I agree with your summation of throwing stuff for Deadpool & Wolverine. LIke I have stated previously, zany, a.k.a. quirky and eccentric, is central to a Deadpool plot.
I disagree with it being similar to what you described in Age of Ultron. Yes. Initially, Wanda and Pietro hated Stark, Wanda moreso than her brother. Their mutual animosity felt for Iron Man and his compatriots peaked during their initial fight at the adamantium exchange.
However, the plot did not have the twins flippantly switch emotional gears afterwards. Their feelings changed, shifted, became more introspective as the movie's action phase continued to build as:
- Wanda getting a mental glimpse of Ultron's plan reading The Vision's mind
- Both siblings watching their enemies fight their revenge partner while extracting The Vision
The plot exposed the twins to the same truth that the audience already knew. Ultron's true plans would be far more devastating to all of humanity than the war and horrors they suffered in part because of Stark's weaponry. They experienced the reality of sticking with the story's antagonist. It was not presented to them in secondhand fashion, thus requiring zero need to convince them which side to take.

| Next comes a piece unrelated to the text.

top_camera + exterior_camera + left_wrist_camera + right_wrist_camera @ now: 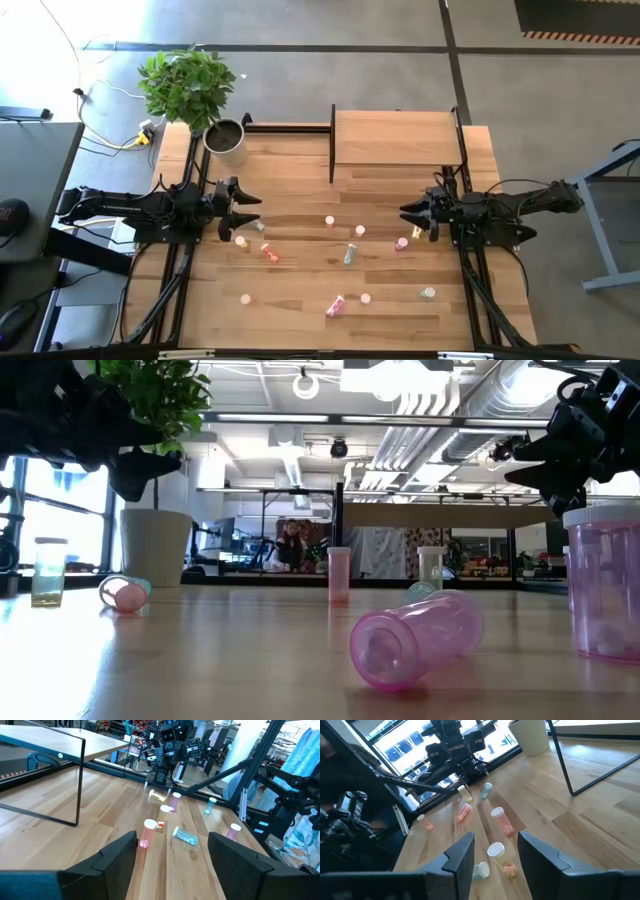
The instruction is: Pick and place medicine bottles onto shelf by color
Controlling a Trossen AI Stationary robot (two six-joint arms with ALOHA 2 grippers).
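Small translucent cylindrical medicine bottles (349,255) scattered on striped wooden table (300,320).

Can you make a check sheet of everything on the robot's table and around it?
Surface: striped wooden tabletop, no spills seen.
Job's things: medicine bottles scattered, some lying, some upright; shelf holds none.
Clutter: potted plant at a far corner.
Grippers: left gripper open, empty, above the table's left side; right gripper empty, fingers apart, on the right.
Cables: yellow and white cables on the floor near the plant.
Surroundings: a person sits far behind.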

Wanda was still not completely on The Avengers side when Cap told her Stark would take care of The Vision's containment pod. Her bias opinion of Tony's intentions prompted her to tell Steve his assumption of what HIS friend would do was wrong. Wanda did not just fall in line with the people she now needed. She lectured an Avenger of the inherit danger of trusting Stark since she knew his programming was Ultron's twisted version of him
Then the twins listened to The Vision's rationalizing with The Avengers of Ultron's plan. That experience cut even further and deeper into their previous feelings of revenge.
Understandably, the bulk of what happened to this point was focused interactions between team members. It is an Avengers movie, not a Maximoff movie, lol. The team retreating to Clint's farm to regroup took up a notable chunk of film time. That aside, the plot demonstrated how and why the twins' allegiance switched in logical progression that fit neatly within its presentation as it was nearing the eventual climax.
The cave scene? I found it essential. The original Avengers movie taught the team that Earth must fend itself from external threats but they did not know just how much of a threat existed. The AUDIENCE knew the real threat was Thanos. Ultron was a puppet in Thanos' plan. And what was Thanos' ultimate plan?
Answer: To gain possession of the Infinity Gauntlet and enact his insane universal plan of balancing want and need.
That is what the cave scene accomplishes. Omitting it does not provide the team any clue of the horrific danger they could face in
Avengers: Infinity War. In short, it is a tie-in to what was to come.